The workshop exercises with the Portland Tenants United were conducted at a community center in a local church in Portland Oregon. A total of 12 participating members attended. The participants were divided into two tables of 6 individuals each. The tables were arranged in a way that allowed individual members to be able to see each other and to talk across the table. The workshop was in three parts (which was presented as three “acts”). Recommoning cards were redesigned for the purposes of the workshop. The workshop with Portland Tenants United took a total of three (3) hours.

After collective governance rules were established, workshop participants were asked to select from four dilemmas and negotiate the stalemates. These negotiations were done within open and closed rule systems. During both open and closed rule options, the participants were presented with additional information that was re-introduced into the discussions.

Outcomes

The outcomes for the Portland Tenants United workshop included:

Capturing Narratives

Poster or postcard for potential/current tenants to write narratives around housing from personal stories. Members wrote “love letters” to the city of Portland.

“Tenant-Approved Landlord

Many of the workshop participants were initially reticent to participate engage willing landlords. But through the course of the workshop, as well as the scaffolding process they were able to reverse their judgement on what such participation would look like. Participants were able to express the characteristics of a landlord ally, and potential modes of engaging them. However, many participants still remained skeptical about cooperating with landlords, and believed that most landlords were motivated entirely by profit. They explored scenarios, and through the letter writing process to the city of portland, they began to create ideas about what it could mean for the city of Portland Oregon to have a “tenant-approved landlord.”

Improving door-knocking strategies – door knocking kit

Another important outcome from the workshop was the need for a door-knocking kit that will help their door-to-door campaigns. The kit was to be able to provide skeptical landlords with information about being a “tenant-approved” landlords, to work with neighbors in the communities being represented to explain how the might be able to participate, and finally a “door knocking kit” displaying door-knocking strategies as well as the ethics and challenges will be able to allow direct action unionizers to make a case for tenants about the need to participate and build counter-power measures to the “landlord lobby.”

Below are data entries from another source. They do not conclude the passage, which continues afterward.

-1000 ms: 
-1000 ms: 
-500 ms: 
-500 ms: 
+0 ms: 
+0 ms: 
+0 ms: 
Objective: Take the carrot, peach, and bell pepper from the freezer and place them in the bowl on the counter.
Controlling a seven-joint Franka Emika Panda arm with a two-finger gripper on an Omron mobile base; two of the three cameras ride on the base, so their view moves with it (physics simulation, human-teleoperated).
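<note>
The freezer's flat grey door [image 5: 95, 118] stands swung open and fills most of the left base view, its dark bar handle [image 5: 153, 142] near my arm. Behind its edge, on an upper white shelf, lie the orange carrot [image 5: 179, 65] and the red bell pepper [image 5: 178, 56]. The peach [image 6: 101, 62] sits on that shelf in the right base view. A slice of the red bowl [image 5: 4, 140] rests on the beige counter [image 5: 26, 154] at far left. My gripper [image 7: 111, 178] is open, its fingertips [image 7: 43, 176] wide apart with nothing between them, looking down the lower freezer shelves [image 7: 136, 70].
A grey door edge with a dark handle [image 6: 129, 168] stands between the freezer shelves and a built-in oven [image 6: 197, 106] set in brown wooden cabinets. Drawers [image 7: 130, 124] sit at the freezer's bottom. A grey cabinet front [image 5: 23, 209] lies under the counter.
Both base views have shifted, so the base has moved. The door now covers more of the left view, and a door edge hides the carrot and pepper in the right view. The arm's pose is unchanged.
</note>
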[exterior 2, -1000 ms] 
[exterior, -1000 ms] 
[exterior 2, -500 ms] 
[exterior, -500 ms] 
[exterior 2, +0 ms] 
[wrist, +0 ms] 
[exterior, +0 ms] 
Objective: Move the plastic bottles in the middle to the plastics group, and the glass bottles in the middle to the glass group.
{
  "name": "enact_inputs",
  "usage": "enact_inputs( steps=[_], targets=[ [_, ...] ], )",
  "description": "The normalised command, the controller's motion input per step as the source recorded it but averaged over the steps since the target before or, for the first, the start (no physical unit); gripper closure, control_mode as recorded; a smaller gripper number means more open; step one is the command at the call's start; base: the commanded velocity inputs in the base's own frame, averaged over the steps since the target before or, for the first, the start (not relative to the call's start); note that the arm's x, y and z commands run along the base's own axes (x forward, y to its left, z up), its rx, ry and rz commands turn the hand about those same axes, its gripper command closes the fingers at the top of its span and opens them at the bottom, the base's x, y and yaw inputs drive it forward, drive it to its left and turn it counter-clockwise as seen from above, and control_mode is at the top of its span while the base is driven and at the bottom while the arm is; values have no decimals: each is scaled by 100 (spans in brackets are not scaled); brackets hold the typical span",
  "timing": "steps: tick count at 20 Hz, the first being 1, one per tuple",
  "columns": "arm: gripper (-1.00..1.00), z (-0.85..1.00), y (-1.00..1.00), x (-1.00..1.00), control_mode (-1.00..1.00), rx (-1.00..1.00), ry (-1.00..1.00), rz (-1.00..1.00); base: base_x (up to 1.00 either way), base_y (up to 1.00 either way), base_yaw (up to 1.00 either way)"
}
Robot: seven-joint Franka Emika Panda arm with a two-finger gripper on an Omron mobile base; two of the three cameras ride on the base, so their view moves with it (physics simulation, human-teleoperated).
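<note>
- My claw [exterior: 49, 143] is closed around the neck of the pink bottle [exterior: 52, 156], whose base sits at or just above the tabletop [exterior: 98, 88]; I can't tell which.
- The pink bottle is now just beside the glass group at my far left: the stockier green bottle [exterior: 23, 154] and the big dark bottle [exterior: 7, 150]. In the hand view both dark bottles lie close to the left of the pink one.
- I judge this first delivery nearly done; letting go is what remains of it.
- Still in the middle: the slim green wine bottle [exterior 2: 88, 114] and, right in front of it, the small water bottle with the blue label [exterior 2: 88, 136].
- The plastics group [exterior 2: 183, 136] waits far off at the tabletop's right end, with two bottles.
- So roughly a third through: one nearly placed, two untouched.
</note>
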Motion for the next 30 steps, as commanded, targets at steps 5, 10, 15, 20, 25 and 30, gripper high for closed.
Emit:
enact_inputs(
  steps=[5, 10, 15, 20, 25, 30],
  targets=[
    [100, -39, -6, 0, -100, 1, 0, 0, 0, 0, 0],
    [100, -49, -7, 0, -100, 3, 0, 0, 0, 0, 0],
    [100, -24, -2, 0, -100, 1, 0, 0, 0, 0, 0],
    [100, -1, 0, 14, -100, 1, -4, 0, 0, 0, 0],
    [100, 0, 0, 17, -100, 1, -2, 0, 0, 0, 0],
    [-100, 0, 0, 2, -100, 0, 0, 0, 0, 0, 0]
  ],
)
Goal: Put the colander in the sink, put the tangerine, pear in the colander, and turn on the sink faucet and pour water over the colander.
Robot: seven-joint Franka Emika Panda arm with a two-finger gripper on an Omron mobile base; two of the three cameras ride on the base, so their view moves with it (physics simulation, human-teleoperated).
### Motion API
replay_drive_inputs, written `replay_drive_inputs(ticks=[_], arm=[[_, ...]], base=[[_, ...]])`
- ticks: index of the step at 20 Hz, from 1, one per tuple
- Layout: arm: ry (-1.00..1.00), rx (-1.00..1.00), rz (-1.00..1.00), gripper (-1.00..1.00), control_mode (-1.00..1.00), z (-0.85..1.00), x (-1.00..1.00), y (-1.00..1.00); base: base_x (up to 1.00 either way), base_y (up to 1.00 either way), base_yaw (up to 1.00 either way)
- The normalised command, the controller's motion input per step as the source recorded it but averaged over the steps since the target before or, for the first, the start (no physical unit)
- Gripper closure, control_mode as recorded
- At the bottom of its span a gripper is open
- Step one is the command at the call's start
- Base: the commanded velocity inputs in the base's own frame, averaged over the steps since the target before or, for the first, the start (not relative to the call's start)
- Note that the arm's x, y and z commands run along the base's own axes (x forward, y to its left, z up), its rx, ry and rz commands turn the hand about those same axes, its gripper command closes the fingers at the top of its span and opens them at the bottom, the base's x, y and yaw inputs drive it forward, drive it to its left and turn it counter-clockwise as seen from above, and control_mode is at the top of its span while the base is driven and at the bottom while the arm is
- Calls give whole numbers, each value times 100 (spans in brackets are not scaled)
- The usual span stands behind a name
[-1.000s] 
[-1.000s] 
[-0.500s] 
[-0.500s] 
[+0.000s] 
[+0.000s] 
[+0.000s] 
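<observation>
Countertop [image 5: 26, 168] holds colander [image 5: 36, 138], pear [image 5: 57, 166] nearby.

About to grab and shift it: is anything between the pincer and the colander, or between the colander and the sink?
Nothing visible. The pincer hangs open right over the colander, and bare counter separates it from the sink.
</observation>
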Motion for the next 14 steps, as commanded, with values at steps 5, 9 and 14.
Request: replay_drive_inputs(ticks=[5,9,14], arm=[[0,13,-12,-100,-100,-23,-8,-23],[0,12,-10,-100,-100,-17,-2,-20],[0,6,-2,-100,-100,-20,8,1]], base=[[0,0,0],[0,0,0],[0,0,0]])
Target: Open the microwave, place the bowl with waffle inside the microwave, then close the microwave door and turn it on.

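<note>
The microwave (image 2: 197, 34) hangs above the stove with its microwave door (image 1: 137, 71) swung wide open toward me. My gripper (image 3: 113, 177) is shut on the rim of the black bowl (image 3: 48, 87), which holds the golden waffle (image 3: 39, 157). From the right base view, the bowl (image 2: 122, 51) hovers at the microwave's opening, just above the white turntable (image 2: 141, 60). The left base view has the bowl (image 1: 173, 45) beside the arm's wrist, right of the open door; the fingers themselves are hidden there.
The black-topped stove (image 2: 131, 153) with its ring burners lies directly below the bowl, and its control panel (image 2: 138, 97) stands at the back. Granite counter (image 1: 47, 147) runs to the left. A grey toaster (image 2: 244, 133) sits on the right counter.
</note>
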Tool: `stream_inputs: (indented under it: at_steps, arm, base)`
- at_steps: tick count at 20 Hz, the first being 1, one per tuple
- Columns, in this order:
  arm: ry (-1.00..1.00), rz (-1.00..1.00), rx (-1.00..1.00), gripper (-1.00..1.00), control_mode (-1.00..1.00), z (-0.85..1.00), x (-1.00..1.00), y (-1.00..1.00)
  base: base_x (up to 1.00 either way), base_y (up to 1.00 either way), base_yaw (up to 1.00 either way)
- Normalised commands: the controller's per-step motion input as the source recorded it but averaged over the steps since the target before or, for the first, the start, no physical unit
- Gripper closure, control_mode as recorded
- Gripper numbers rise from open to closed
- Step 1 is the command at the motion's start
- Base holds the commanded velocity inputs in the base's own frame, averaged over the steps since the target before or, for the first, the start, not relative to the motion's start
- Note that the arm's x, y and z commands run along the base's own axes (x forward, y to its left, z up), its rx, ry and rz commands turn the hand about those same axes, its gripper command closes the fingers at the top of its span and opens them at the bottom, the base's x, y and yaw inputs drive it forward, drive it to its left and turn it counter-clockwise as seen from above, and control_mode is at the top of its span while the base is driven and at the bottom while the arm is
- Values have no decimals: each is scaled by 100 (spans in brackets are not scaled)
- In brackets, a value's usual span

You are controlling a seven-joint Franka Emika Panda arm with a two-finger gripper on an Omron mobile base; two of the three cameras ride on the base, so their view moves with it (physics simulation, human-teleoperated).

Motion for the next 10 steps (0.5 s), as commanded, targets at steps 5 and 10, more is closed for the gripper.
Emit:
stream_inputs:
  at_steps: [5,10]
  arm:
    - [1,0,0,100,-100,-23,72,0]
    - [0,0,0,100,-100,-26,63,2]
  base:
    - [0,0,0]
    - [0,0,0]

Value in the hybridity of modalities for “recommoning”

One clear outcome was the importance of a hybridity of modalities for recommoning. They include, but are not limited to, the personality of face-to-face discussions as well as the privacy of the autonomy and pseudo-annonymity that online platforms afford in private discussions. These private communication spaces  should have a “request – notify – enter” mechanism.

A more honest platform

A recommoning platform should also be honest – and should share data equitably and within context.

Platform design

An important future implication for recommoning is with the creation of platforms that might be used to reclaim resources. For example, understanding how the different roles and negotiation structure might influence the creation rules around an online platform, how these shifting roles might be built into a system as well as how these differentiated roles may be distinguishable as absorbed roles or assigned roles.